Exercise goal: Extract, from the records beneath this instruction, each line that contains the word "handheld".

Provided data:
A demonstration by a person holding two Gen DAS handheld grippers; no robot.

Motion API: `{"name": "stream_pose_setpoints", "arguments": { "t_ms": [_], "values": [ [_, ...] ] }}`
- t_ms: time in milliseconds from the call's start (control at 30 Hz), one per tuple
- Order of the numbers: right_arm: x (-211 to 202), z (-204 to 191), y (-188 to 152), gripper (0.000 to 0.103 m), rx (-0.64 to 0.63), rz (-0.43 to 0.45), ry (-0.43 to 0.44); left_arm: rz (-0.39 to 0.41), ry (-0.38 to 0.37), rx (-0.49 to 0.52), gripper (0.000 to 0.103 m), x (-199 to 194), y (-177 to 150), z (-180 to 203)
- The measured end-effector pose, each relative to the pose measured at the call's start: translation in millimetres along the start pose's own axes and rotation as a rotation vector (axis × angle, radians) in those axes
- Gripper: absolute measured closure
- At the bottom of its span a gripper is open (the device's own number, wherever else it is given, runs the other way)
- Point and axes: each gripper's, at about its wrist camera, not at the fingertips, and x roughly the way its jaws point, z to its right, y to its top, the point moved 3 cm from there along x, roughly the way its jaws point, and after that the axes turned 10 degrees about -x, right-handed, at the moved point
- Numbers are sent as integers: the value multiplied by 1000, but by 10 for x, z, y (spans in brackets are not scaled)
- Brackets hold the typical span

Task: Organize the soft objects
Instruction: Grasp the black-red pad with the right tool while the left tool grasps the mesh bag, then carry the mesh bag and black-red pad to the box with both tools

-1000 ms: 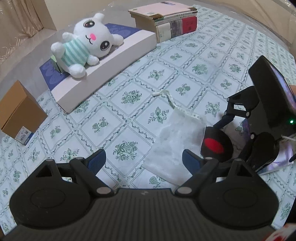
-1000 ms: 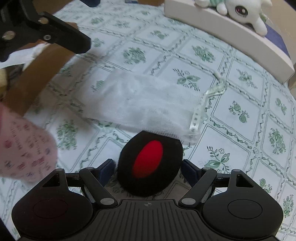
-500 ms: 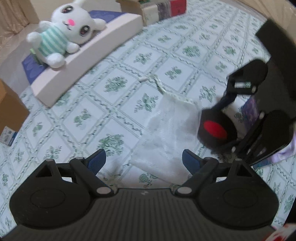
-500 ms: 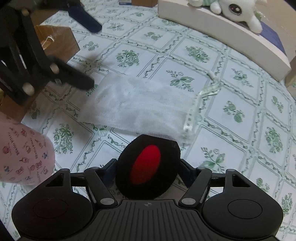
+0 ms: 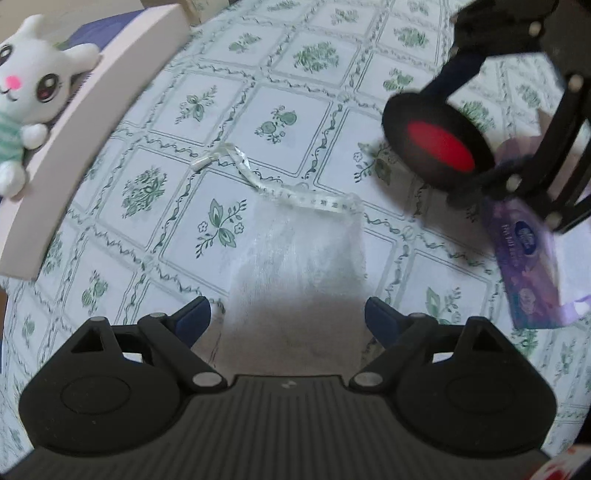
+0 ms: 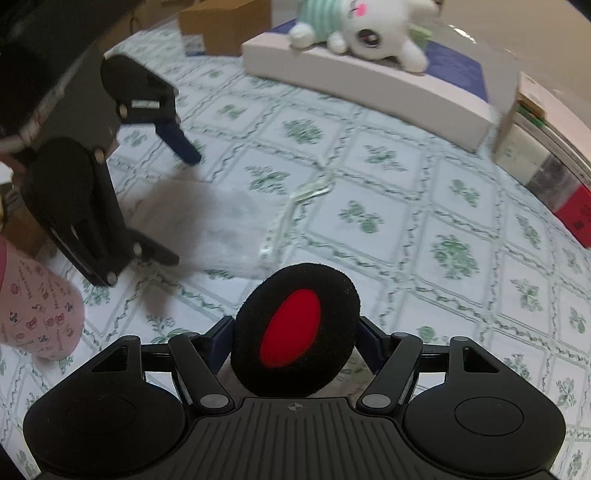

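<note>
A white mesh drawstring pouch (image 5: pixel 303 258) lies flat on the patterned tablecloth; it also shows in the right wrist view (image 6: pixel 218 229). My left gripper (image 5: pixel 288 321) is open, its jaws on either side of the pouch's near end, low over it. My right gripper (image 6: pixel 295 339) is shut on a black round foam pad with a red centre (image 6: pixel 295 328), held above the cloth to the right of the pouch's mouth; the pad also shows in the left wrist view (image 5: pixel 436 144). A white plush rabbit (image 5: pixel 26 99) lies on a white box.
The white box (image 6: pixel 369 85) with the rabbit stands at the back. A stack of books (image 6: pixel 546 166) is at the right, a cardboard box (image 6: pixel 221 26) at the back left. A purple tissue packet (image 5: pixel 524 266) lies by my right gripper.
My left gripper has moved forward and down over the pouch's near end. My right gripper has lifted the foam pad and turned toward the books.
</note>
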Motion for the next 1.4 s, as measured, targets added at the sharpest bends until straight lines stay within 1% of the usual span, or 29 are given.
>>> {"name": "stream_pose_setpoints", "arguments": {
  "t_ms": [167,267,333,400,433,500,533,600,633,667,700,800,967,1100,1200,1400],
  "values": [
    [-5,81,-38,34,19,15,-5,-36,34,16,14,205,80,-21],
    [18,106,-71,34,24,17,2,-46,21,13,15,246,111,-27],
    [22,113,-89,34,26,21,7,-49,6,4,22,239,118,-27],
    [18,117,-108,34,29,27,11,-54,-10,2,36,229,124,-6],
    [15,118,-111,34,29,29,14,-58,-20,2,39,221,122,8],
    [1,122,-120,34,33,35,16,-67,-32,2,54,215,124,43],
    [-2,128,-121,34,35,38,17,-71,-35,3,57,207,125,61],
    [-32,129,-133,34,40,45,18,-79,-35,4,76,183,131,91],
    [-51,126,-140,34,42,49,18,-83,-34,6,81,174,134,109],
    [-70,121,-147,34,43,51,17,-85,-29,6,90,163,137,126],
    [-85,120,-153,34,44,54,16,-89,-22,5,95,152,140,143],
    [-152,118,-159,34,50,62,10,-83,5,11,99,89,148,194],
    [-316,79,-146,34,52,79,-5,-31,51,-33,100,-194,192,251],
    [-543,12,-142,34,54,107,-14,16,92,-69,100,-518,197,330],
    [-766,-71,-151,34,54,131,-28,64,108,-103,100,-777,173,406],
    [-1279,-299,-215,34,61,193,-53,172,135,-164,100,-1385,13,682]
  ]
}}
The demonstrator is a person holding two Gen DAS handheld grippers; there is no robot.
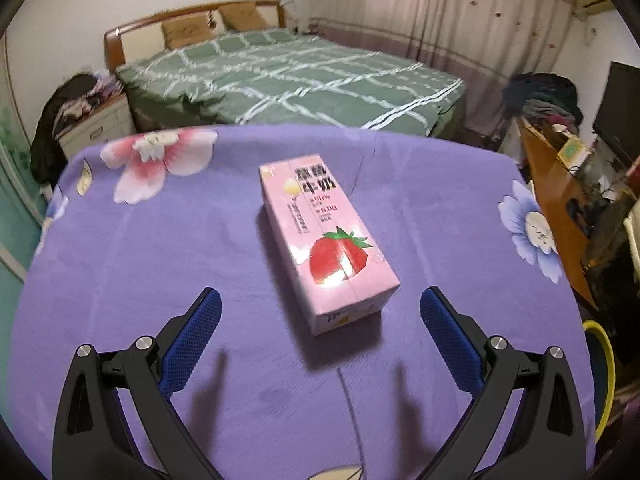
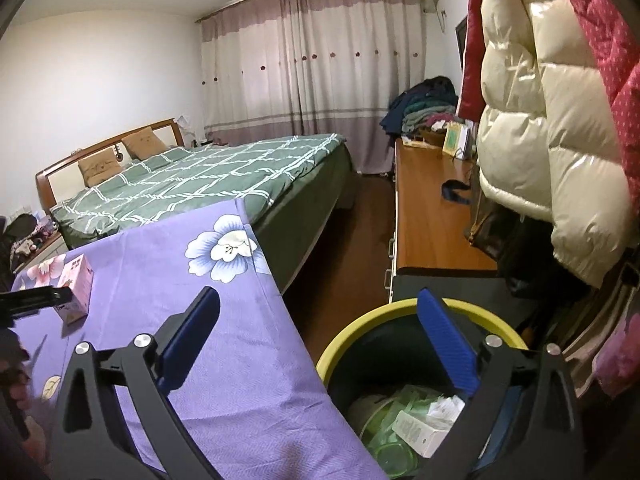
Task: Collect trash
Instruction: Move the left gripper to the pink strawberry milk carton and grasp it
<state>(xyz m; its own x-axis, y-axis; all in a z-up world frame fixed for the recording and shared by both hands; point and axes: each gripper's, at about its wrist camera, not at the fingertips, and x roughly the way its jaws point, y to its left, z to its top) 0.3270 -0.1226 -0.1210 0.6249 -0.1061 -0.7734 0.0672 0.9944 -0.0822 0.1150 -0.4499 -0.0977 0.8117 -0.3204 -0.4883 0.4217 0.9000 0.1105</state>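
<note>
One carton [image 1: 326,240] lies flat on our worktop [image 1: 160,260], left tool [image 1: 320,312] wide to straddle it, right tool [image 2: 316,312] wide and empty above the bin [image 2: 344,344].

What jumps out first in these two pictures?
A pink strawberry milk carton lies flat on the purple flowered tablecloth, just ahead of the open left gripper. The open right gripper hangs over a yellow-rimmed trash bin holding discarded packaging.
</note>
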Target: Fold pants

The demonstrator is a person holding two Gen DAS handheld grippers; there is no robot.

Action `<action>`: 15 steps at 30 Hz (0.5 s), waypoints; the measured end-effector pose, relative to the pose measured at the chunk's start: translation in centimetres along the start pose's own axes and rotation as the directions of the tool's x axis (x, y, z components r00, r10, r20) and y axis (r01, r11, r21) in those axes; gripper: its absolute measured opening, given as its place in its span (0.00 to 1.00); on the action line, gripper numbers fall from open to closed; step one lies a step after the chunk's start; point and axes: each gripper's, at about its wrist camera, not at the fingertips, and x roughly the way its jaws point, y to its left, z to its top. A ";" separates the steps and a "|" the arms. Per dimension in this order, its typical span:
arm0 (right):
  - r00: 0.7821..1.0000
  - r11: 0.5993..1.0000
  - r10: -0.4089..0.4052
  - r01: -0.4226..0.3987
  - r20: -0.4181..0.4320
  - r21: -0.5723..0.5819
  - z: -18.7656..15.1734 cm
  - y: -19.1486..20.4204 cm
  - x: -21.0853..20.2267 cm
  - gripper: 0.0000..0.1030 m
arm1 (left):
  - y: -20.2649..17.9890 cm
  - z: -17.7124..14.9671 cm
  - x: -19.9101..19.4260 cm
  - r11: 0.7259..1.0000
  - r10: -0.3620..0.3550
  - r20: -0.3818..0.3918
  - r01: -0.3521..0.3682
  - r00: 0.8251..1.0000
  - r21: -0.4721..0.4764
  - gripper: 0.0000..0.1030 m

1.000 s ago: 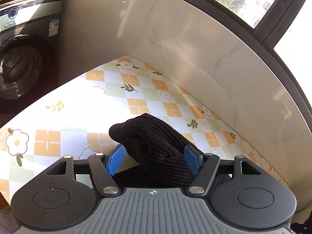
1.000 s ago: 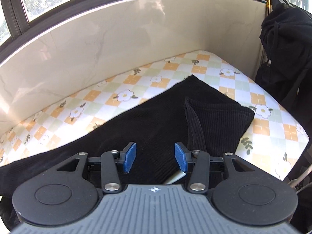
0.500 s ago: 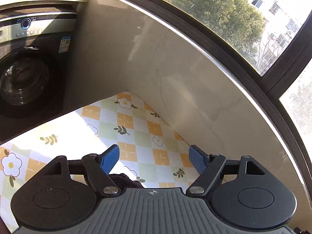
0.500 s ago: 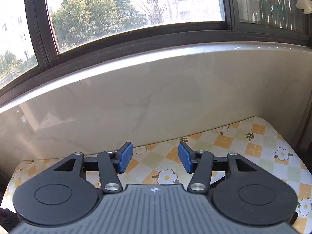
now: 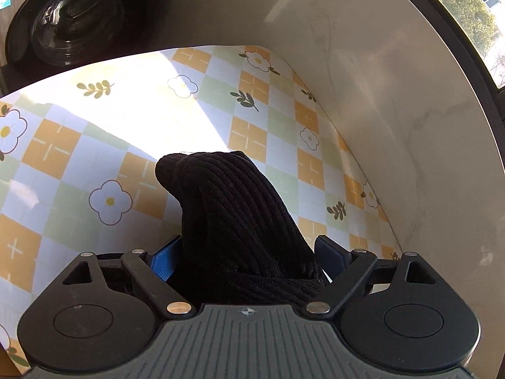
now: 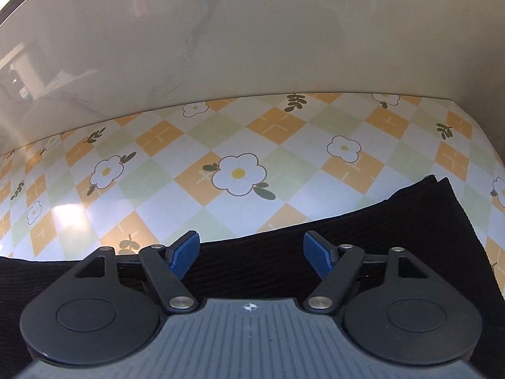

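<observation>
On the flowered table (image 6: pixel 240 145), black pants (image 6: pixel 410 227) lie. Both grippers tilt downward, jaws opening: the left gripper (image 5: pixel 249 252) straddles a bunched fold, the right gripper (image 6: pixel 251 252) holds nothing.

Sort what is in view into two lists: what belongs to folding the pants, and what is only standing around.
Part of the job:
- black pants, a bunched part between the left gripper's opening jaws
- right gripper, jaws opening over the flat part of the pants, nothing between them
- flowered tablecloth they lie on

Just standing about:
- washing machine
- pale wall
- window
</observation>
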 end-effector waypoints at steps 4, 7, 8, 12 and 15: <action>1.000 1.000 0.000 0.000 -0.024 0.006 -0.7 -0.5 0.6 0.82 | -1.5 -1.3 1.9 0.998 0.017 -0.030 -0.015 0.999 0.066 0.88; 0.999 1.000 0.019 -0.019 -0.051 0.000 -1.1 -0.7 1.2 0.84 | -2.5 -2.0 2.7 0.993 0.039 -0.018 -0.037 0.999 0.109 0.66; 0.998 1.000 0.024 -0.024 -0.058 -0.006 -1.3 -0.7 1.5 0.86 | -2.8 -2.1 2.9 0.992 0.040 -0.009 -0.039 0.999 0.119 0.57; 0.998 0.999 0.033 -0.034 -0.057 -0.023 -1.2 -0.7 1.9 0.91 | -3.9 -2.0 2.1 0.990 0.004 0.037 -0.009 0.999 0.138 0.28; 0.998 0.999 0.023 -0.026 -0.060 -0.047 -0.9 -0.2 2.5 0.97 | -5.1 -2.2 0.6 0.982 -0.039 0.074 0.024 0.996 0.188 0.26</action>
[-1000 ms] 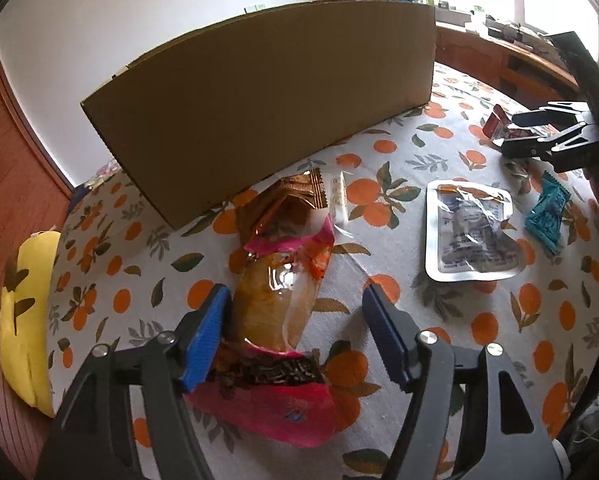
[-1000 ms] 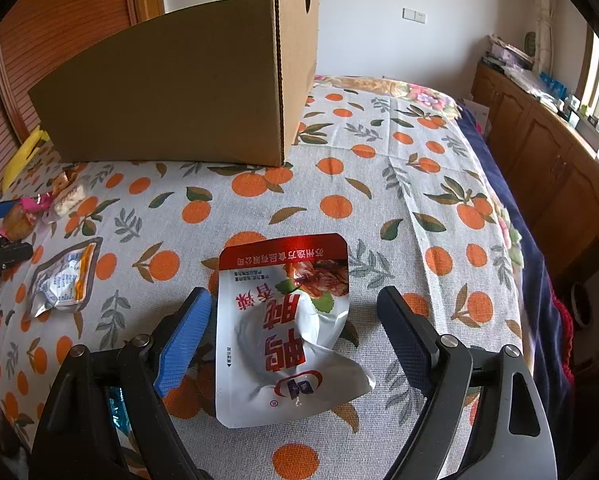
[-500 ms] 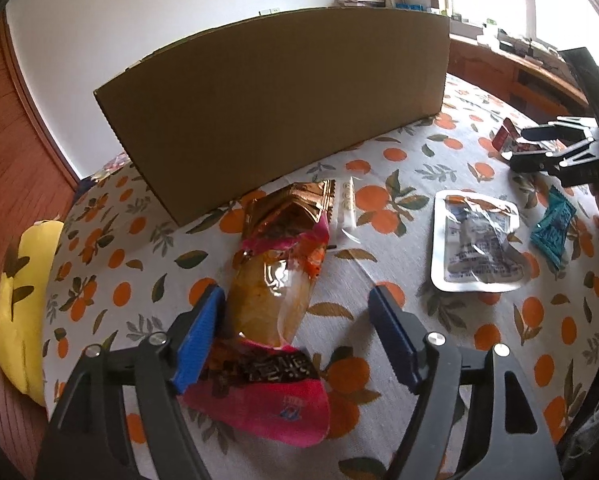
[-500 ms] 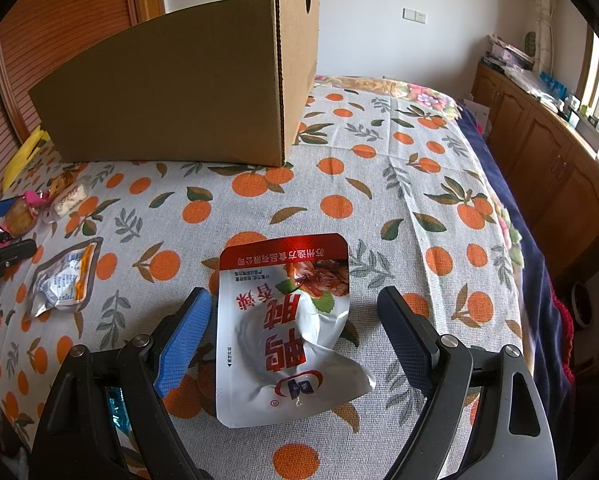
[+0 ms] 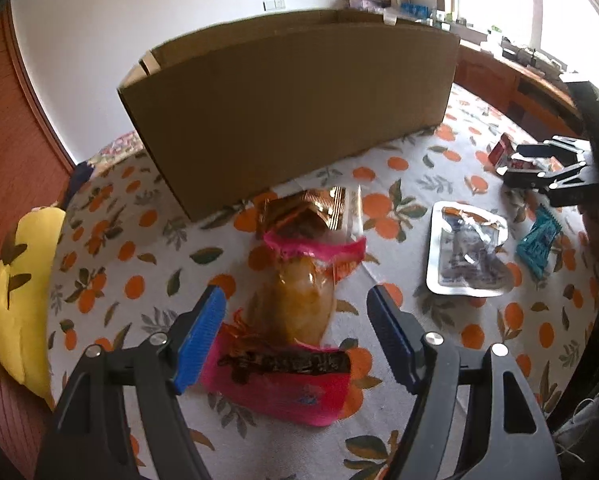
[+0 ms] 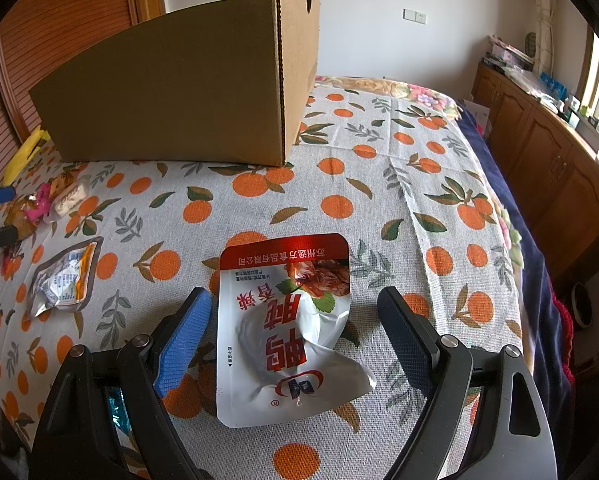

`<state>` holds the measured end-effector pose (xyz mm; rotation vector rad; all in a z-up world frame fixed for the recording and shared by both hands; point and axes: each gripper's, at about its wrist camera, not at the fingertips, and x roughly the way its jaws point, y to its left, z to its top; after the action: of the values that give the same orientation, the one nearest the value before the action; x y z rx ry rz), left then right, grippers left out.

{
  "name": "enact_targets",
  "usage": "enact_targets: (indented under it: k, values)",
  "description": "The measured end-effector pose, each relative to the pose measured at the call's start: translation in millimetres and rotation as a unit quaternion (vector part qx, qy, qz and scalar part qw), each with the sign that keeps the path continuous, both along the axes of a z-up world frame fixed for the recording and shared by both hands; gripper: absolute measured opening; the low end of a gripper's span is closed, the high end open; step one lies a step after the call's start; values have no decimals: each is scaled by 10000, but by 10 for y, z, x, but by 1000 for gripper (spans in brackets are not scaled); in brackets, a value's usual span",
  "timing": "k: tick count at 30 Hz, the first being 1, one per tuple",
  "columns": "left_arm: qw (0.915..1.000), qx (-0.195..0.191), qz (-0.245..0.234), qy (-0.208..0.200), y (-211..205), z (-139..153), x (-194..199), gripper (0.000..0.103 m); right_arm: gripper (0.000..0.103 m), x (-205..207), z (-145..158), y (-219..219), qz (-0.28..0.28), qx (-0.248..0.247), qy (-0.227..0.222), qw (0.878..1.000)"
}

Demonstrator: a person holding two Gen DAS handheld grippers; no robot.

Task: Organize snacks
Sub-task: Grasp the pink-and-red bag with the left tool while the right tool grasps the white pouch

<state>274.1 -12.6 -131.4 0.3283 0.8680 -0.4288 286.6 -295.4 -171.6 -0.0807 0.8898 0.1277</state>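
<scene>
Cardboard box [image 6: 187, 92] stands far; every snack lies outside it. Left gripper [image 5: 295, 332] straddles a pink packet [image 5: 295, 320], right gripper [image 6: 295, 332] a white pouch [image 6: 283, 320], jaws wide.

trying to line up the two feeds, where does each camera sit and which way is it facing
Left wrist: sits on the left gripper, looking along its open fingers at the pink snack packet and the cardboard box; the right gripper shows far right.
Right wrist: sits on the right gripper, looking along its open fingers at the red and white pouch, box behind.
Shared: the box, the silver pouch, the orange-print cloth.
</scene>
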Motion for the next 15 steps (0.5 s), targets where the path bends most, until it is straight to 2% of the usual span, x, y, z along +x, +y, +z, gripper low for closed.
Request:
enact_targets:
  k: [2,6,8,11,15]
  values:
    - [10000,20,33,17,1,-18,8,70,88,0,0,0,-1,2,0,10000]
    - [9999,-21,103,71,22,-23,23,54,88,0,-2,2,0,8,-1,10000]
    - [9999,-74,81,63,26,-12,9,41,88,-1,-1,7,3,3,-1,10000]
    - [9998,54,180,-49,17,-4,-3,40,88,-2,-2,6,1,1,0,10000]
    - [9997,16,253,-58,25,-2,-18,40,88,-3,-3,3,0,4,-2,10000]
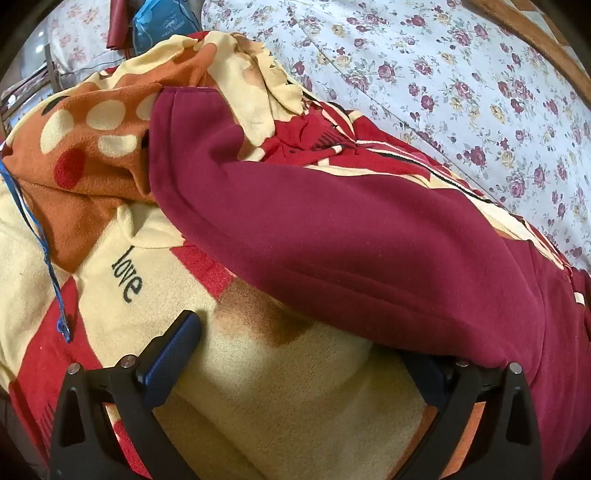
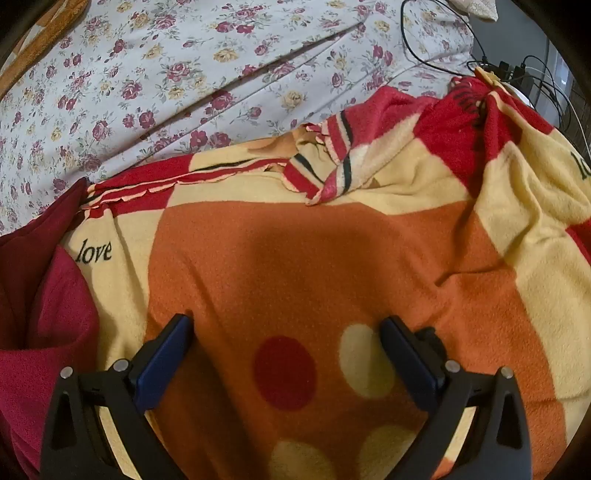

Written response:
A demonstration by a person holding two Gen DAS handheld grippers; no robot.
The demonstrator is a person holding two Gen DAS handheld grippers; there is no robot.
The demonstrator is a person holding two Gen DAS handheld grippers; there is no robot.
Demonstrator: a person holding two Gen DAS handheld grippers; no robot.

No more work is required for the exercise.